Loki closes his eyes, and presses his head back against the bed, just for a moment, as he gathers his thoughts. Then, slowly, and with no small amount of discomfort, he begins to disentangle himself from the Midgardian medical instruments that keep him in place.

❅ ❅ ❅

“Sir!” Steve hears, and he looks down the corridor to see Agent Coulson with his gun drawn, aimed right at Loki. Loki is rolling his eyes, and he puts his hands on his hips through the thin, sheer material of his hospital gown, staring Coulson down. “Get back into your room!”

“And what will you do, young man? Shoot me with one of your _bullets_?” Loki’s tone is dry and dripping with sarcasm, irritation showing on his face. “I promise you – it shall scarcely dent my flesh.”

“Loki,” Steve says, tapping Coulson on the shoulder and gesturing for him to holster his weapon. “Get back in bed.”

“I require no more bed rest,” Loki says archly. “I require clean clothes, and a hot bath.”

“You’re not gonna get a hot bath. This is a government facility. It’s a cold shower or bust.”

“Just the clothes, then,” Loki mutters. Leaning heavily against the wall, he closes his eyes for a moment, and Steve watches as the hospital gown gives way to a shirt and trousers, deep green and clinging tight to Loki’s form. Just _using_ the magic seems to make Loki sway, however, and Steve rushes forward to catch him before he can fall.

“Take it _easy_ ,” Steve orders, and Loki laughs breathlessly, leaning into Steve’s touch. Heat surges over Steve’s skin at the physical contact, making all of his hairs stand on end, and Loki exhales.

“That’s better,” he mutters. “Will you help me to that sofa?”

“Yeah, here—” Steve supports Loki under the shoulder, letting Loki lean on him as they move into the waiting room of the little infirmary, and they sit down heavily together. Loki doesn’t pull away – instead, he leans right against Steve’s heat, as if leeching some of his energy, which… Maybe that _is_ what he’s doing. But if he’s doing it, he obviously feels he needs to. “Coulson, get Fury.”

“Yessir,” Coulson says, and he rushes off down the corridor.

“Lo— Loki?” Loki is fast asleep.

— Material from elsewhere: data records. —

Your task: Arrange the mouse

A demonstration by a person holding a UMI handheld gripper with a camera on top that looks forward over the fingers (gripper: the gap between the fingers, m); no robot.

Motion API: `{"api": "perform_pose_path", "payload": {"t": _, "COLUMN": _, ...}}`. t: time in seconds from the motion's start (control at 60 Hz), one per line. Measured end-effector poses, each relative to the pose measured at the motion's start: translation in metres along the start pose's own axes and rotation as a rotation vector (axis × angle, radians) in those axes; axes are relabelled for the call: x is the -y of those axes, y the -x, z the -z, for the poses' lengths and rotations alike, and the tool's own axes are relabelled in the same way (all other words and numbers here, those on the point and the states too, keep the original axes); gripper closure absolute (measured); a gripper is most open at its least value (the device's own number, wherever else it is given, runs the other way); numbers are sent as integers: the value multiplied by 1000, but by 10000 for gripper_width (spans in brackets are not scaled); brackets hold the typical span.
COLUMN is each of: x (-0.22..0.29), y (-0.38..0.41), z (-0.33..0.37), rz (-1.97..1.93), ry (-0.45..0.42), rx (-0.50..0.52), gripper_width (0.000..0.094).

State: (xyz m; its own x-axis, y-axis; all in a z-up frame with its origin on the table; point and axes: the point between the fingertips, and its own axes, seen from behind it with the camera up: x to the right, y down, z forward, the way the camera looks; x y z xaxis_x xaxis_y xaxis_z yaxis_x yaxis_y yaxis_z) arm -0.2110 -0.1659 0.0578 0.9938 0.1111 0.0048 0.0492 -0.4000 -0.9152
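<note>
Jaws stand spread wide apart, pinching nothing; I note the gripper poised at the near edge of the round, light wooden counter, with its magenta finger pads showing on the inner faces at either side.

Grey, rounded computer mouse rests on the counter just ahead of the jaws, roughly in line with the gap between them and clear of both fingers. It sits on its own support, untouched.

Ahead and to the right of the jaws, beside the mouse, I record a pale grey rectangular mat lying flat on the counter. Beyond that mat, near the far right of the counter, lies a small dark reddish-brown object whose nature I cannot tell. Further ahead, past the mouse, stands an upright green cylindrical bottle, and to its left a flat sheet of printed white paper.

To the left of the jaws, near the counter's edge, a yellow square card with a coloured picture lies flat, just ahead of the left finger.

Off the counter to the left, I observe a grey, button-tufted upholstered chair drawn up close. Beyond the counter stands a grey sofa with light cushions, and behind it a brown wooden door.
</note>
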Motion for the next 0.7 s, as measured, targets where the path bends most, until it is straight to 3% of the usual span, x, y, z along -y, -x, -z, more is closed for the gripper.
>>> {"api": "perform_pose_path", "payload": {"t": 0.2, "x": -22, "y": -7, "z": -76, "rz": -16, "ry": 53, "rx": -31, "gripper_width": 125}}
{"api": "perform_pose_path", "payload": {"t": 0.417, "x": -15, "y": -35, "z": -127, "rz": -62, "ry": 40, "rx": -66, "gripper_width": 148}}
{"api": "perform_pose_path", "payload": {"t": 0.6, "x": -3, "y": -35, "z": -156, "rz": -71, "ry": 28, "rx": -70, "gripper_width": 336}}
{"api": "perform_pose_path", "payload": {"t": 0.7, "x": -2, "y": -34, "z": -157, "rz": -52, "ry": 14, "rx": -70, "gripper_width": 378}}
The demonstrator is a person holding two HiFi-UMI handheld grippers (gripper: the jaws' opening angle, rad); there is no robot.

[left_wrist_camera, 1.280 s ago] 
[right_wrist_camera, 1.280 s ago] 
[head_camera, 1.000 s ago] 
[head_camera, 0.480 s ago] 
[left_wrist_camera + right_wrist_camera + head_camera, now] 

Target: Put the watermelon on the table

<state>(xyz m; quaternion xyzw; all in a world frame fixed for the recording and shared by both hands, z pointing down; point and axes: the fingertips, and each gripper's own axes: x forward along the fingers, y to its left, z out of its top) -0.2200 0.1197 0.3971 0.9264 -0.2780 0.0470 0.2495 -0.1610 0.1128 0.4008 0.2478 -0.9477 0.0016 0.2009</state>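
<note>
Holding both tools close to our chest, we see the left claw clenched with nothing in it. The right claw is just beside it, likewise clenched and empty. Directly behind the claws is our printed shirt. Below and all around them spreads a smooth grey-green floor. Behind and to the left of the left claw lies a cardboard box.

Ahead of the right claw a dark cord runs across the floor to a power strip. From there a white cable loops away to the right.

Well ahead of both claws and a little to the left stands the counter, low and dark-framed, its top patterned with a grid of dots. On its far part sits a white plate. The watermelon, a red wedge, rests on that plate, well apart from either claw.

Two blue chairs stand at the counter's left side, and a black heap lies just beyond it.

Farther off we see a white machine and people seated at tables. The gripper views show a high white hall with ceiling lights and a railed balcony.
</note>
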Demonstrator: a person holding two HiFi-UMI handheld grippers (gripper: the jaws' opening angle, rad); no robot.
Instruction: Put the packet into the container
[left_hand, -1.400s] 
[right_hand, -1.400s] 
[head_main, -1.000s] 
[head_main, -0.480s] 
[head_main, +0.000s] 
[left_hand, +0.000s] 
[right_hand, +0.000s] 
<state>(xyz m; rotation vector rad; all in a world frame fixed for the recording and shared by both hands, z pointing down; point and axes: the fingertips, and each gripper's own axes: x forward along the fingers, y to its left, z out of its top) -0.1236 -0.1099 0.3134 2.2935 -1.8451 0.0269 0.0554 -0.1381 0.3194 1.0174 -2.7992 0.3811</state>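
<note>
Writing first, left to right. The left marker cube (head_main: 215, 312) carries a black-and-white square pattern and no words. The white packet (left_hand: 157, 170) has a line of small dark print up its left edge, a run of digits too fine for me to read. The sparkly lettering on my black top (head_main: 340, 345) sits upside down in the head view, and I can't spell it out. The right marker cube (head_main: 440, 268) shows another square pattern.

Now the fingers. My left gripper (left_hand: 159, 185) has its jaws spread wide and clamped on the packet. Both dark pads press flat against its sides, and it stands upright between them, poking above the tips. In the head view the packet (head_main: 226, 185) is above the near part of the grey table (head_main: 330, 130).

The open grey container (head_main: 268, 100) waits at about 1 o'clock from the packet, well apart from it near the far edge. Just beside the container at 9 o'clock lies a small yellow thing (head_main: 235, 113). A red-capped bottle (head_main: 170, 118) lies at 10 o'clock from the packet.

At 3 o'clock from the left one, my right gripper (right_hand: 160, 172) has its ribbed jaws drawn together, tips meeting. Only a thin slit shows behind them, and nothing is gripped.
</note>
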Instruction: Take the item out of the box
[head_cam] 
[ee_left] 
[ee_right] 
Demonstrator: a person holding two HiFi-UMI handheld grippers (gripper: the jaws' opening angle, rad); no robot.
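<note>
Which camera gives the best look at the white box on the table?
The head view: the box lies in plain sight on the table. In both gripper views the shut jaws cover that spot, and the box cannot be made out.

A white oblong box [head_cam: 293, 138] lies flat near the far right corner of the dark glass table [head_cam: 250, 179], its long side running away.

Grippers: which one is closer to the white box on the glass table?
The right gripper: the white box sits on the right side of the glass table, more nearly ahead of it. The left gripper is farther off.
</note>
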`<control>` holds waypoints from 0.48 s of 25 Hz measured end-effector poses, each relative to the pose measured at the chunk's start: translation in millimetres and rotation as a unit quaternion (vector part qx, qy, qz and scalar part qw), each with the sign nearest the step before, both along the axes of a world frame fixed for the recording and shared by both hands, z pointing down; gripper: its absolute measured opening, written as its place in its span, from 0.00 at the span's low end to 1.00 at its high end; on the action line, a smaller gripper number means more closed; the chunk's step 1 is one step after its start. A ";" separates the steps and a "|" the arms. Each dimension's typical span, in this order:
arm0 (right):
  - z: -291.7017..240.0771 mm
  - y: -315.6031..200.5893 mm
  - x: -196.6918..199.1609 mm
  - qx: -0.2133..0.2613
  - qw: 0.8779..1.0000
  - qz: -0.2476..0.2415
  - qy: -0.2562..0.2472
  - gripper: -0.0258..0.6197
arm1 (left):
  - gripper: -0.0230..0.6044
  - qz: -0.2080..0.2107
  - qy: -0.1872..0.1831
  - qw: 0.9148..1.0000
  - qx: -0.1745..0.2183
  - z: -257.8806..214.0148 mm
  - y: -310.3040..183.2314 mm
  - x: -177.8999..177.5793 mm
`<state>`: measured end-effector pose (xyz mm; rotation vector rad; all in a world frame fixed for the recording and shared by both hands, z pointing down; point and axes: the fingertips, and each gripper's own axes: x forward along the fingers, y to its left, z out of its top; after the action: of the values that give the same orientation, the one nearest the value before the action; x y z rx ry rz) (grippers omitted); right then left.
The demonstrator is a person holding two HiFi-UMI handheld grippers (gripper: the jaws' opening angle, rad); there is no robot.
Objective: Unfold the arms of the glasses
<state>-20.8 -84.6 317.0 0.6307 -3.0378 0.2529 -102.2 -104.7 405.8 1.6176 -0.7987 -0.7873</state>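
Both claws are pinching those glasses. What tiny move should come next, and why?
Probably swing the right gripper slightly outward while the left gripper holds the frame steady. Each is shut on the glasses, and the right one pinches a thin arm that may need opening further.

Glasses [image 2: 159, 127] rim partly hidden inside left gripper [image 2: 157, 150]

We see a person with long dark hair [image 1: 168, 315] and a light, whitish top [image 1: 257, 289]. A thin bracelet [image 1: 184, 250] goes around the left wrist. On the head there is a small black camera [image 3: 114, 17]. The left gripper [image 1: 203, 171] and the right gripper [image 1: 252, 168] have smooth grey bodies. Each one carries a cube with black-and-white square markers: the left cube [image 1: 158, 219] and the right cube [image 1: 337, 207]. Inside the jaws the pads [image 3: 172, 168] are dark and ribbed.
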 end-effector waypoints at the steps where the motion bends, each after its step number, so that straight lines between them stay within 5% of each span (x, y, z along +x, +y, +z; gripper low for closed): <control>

His head is lolled to the side, his eyes closed… But he looks healthier than he had before, albeit only marginally. _God_. Pressed against Steve’s side as he is, he can feel how cool Loki’s body is, and yet… This feels familiar, somehow.

“Is he asleep?” Fury asks, arching an eyebrow.

“His magic, I think,” Steve mutters. “He’s a little unpredictable right now.”

“Yeah, unpredictable is it,” Fury replies easily. “He’s up and at ‘em though – that’s a good sign.”

“Yeah,” Steve says quietly. _You made a deal_. The four words echo in his head once again, and he tries to shake them free. “Yeah.” There’s something in Fury’s face, a momentary, pinched discomfort, and Steve sighs, running his hand through his hair. “I don’t want to wake him up. I don’t know how much of this he actually _needs_ right now.”

“Just… Be careful,” Fury says in an undertone. “You know, it kinda looks— It’ll give people the wrong idea. If you let him cling to you like that.” Understanding settles hard in Steve’s belly like a stone.

“Let ‘em think what they want,” he mutters, keeping his expression neutral, even as his every instinct screams for him to shove the unconscious alien away from him. “This ain’t the time to forego health for the sake of prejudice.”

“Okay, Cap,” Fury murmurs. “Okay.”

**Author's Note:**

> Yeah, yeah, I know, I have _another_ Stoki longfic going on too, but this idea, it was just too fun to resist playing with!